Tuesday, July 31, 2018

Taxation

“BY a very curious paradox, which it would be much too long to go into detail, but which it is amusing to notice, this power of taxing a very highly capitalist community is one of the things which is beginning to handicap our societies today against the Distributive societies. It used to be all the other way, and it seemed common sense that countries where you could levy large sums for State purposes of war or peace would win against countries where you could not levy such sums for public purposes. But the fact that you can tax so very highly a society of a few rich and many poor has been shown in the last few years to have most unexpected results. The very rich men pay all right; but the drain on the total resources of the wealth of the State weakens it.

“The money raised by taxation is spent on State servants – many of them inefficient and idle.

“Since it is so easy to raise large sums, there is a temptation to indulge in all sorts of expensive State schemes, many of which come to nothing. And this power of easy taxation, which was a strength, becomes a weakness.

“No one suspected this until taxation rose to its present height, but now it is clearly apparent; and we in England might perhaps be in a better way later on if there had been as much resistance to high taxation here as there has been in countries where property is better distributed.”

~H. Belloc: Economics for Helen, Chap. IV. (First published, 1924)

Thursday, July 26, 2018

Hilaire Belloc was born July 27, 1870

“STORM CLOUDS GATHERED OMINOUSLY over the village of La Celle St. Cloud, 12 miles outside Paris, on 27 July 1870. By four o’clock in the afternoon, as Elizabeth Belloc was in the final stages of childbirth, a violent thunderstorm heralded the arrival into the world of her son. Thereafter, whenever his mercurial temperament erupted into anger she would call him Old Thunder in reminiscence of the tempest which had accompanied his birth.”

~Joseph Pearce: Old Thunder: A Life of Hilaire Belloc, Chap. One—Cradle Refugee.


Saturday, July 14, 2018

Hilaire Belloc died July 16, 1953

Belloc in his home
I have quoted here a few paragraphs regarding Belloc's final days from Joseph Pearce's superlative biography, Old Thunder: A Life of Hilaire Belloc.

“On 12 July, Eleanor Jebb discovered her father lying near the fireplace in a smoke-filled room.

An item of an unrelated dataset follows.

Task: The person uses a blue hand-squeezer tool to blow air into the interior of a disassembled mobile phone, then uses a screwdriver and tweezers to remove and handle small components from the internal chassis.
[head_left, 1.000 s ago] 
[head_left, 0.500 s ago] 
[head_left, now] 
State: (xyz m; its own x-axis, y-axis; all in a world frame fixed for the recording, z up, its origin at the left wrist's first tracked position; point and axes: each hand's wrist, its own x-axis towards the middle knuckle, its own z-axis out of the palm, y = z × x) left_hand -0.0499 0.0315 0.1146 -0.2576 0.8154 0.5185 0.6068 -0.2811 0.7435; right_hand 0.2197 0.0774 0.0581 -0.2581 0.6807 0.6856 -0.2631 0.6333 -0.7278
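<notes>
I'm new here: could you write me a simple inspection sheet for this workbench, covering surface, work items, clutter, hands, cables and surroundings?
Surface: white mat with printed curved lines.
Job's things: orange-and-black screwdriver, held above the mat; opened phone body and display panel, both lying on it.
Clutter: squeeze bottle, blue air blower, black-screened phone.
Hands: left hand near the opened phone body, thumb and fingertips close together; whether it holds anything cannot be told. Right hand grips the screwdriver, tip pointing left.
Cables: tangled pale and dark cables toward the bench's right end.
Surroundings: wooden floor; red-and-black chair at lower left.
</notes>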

He had apparently fallen while poking the fire and had stumbled into the embers. Suffering from burns and from shock, he was taken to the Mount Alvernia nursing home of the Franciscan Missionaries at Guildford. A statue of the Blessed Virgin was taken from King’s Land and placed in his room where he could see it. On the evening of 13 July received the Last Sacraments. Two days later, on the Feast of Our Lady of Mount Carmel, Belloc died, a few days short of his eighty-third birthday. 

“The funeral took place at West Grinstead parish church on 20 July. Following the Requiem Mass, Belloc’s body was lowered beneath the soil of his beloved ‘South Country’ and beside the body of his beloved wife. After a separation of almost 40 years, they were once more together. Parted by death’s devastation, they were now reunited by its embrace.

“The tributes poured in from friends and enemies alike. His co-religionists hailed the death of a hero. The Tablet devoted an entire issue to his memory with contributors, such as Douglas Woodruff, Ronald Knox, Christopher Hollis, James Gunn, Frank Sheed and the Bishop of Southwark queuing up to pay homage. To Knox he was ‘a Master of English Prose’, to the Bishop of Southwark a ‘Champion of the Church’. ‘Christendom has lost a great swordsman,’ lamented his old friend D.B. Wyndham Lewis in the News Chronicle, ‘more rigorous and sustained in an attack than Chesterton, less chary of wounding an opponent’s feelings, better equipped than his friend perhaps for dueling à outrance by reason of his French blood . . .’ The paying of homage was not, however, the preserve of Catholics, as the Catholic Herald proclaimed proudly, ‘The Nation Pays Tribute to the Master.’ MacDonald Hastings, writing in the Daily Express, declared that ‘Hilaire Belloc was the last of the giants of the golden age of English literature.’ The Daily Mail concurred, declaring him ‘the last of the giants’. The leader-writer in The Times placed Belloc ‘somewhere between Mr Pickwick and Dr Johnson’, echoing Father Martin D’Arcy’s dubbing Belloc as the ‘Catholic Dr Johnson’.”  

—Old Thunder: A Life of Hilaire Belloc, Chap. 31—The Fading.




Tuesday, July 3, 2018

Democracy

“DEMOCRACY, that is, the government of the community by the community: a state wherein a man stands equal with his fellows, and has to suffer neither subservience nor the corruption of flattery and power; a state in which office alone commands, and not being clothed with office—that is the ideal at the back of every man’s mind who cares for right in public affairs, and who has within himself anything left of private honor. It is simplest put by saying that democracy is the noblest form of government.”

~Hilaire Belloc: The Cruise of the Nona.